Khongapani is a census town in manendragarh-Chirmiri-Bharatpur district in the Indian state of Chhattisgarh.

==Demographics==
As of 2001 India census, Khongapani had a population of 17,865. Males constitute 53% of the population and females 47%. Khongapani has an average literacy rate of 60%, higher than the national average of 59.5%: male literacy is 69%, and female literacy is 50%. In Khongapani, 14% of the population is under 6 years of age.

Khongapani has three banks one is SBI and other is Central Bank & Gramin Bank. People there are mostly dependent on the South Eastern Coal Mines.
The nearest river is Hasdeo river, it is a major tributary of the Mahanadi, due to the name of this river this area is known as the Hasdeo area.
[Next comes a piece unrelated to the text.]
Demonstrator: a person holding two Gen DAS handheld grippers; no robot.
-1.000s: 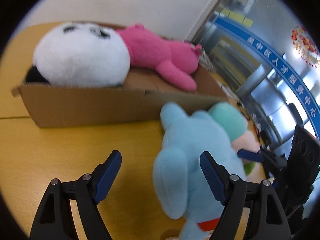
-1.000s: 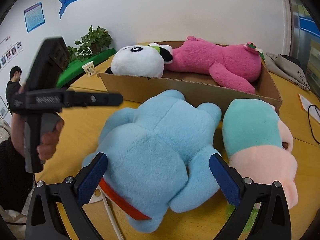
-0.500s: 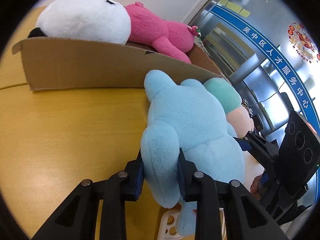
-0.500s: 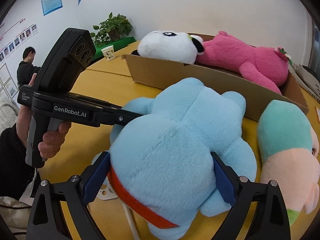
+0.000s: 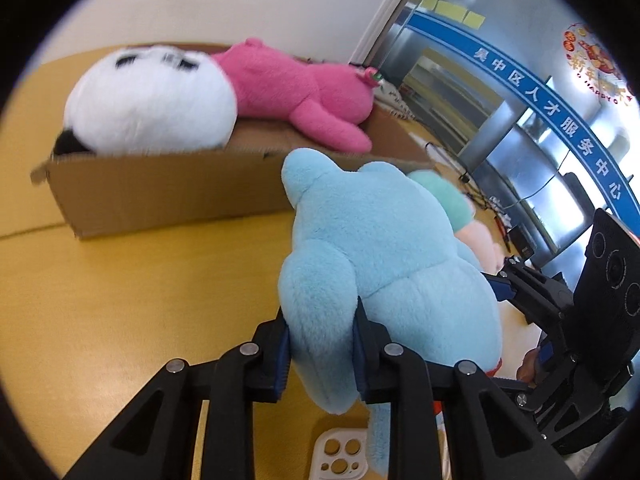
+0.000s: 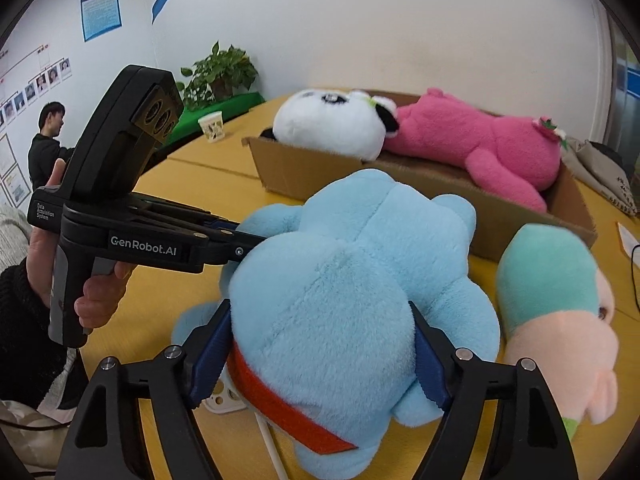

Nearby places are ManendraGarh, Bijuri, Rajnagar, Ramnagar, and Ledri.

==Economy==
Khongapani is basically a coal industrial hub, where majorities are working in South Eastern Coal Mines. Collectively it has four coal mines:
1. West Jhagrakhand Colliery (A.Seam)
2. B.Seam
3. Palkimara Region
4. Haldibari

==Education==
"Shri Yamuna Prasad Shastri H/S School" is one of the oldest schools. It was opened in 1951 there at Khongapni. And State Government Primary and Higher Secondary School is there.

Apart from this, most of the students go to nearby Kendriya School jkd, Ramakrishna School, D.A.V. school, Adarsh Vidya Mandir, S Prabha Memorial Convent School, St. Joseph's Mission School, Bachpan School, St. Joseph's Convent School, Takshilla School.